Under Augustus, the empire experienced the Pax Romana, a 200-year period of relative peace and stability. Augustus reformed the military, established efficient administrative systems, and initiated grand construction projects. The empire's borders expanded, encompassing territories from Britain to Egypt and from Spain to the Euphrates. Roman legions, renowned for their discipline and engineering prowess, secured and maintained these vast territories, building roads, fortifications, and cities that facilitated control and integration.
The Roman Empire’s society was hierarchical, with a rigid class system. At the top were the patricians, wealthy elites who held significant political power. Below them were the plebeians, free citizens with limited political influence, and the vast numbers of slaves who formed the backbone of the economy. The family unit was central, governed by the paterfamilias, the male head who held absolute authority.

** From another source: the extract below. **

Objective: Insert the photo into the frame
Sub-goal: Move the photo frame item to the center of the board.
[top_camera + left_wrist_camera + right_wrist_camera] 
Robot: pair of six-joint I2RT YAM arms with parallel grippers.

Culturally, the Romans were eclectic, absorbing and adapting elements from the civilizations they encountered, particularly the Greeks. Roman art, literature, and philosophy reflected this synthesis, creating a rich cultural tapestry. Latin, the Roman language, became the lingua franca of the Western world, influencing numerous modern languages.
Roman architecture and engineering achievements were monumental. They perfected the arch, vault, and dome, constructing enduring structures like the Colosseum, Pantheon, and aqueducts. These engineering marvels not only showcased Roman ingenuity but also served practical purposes, from public entertainment to water supply.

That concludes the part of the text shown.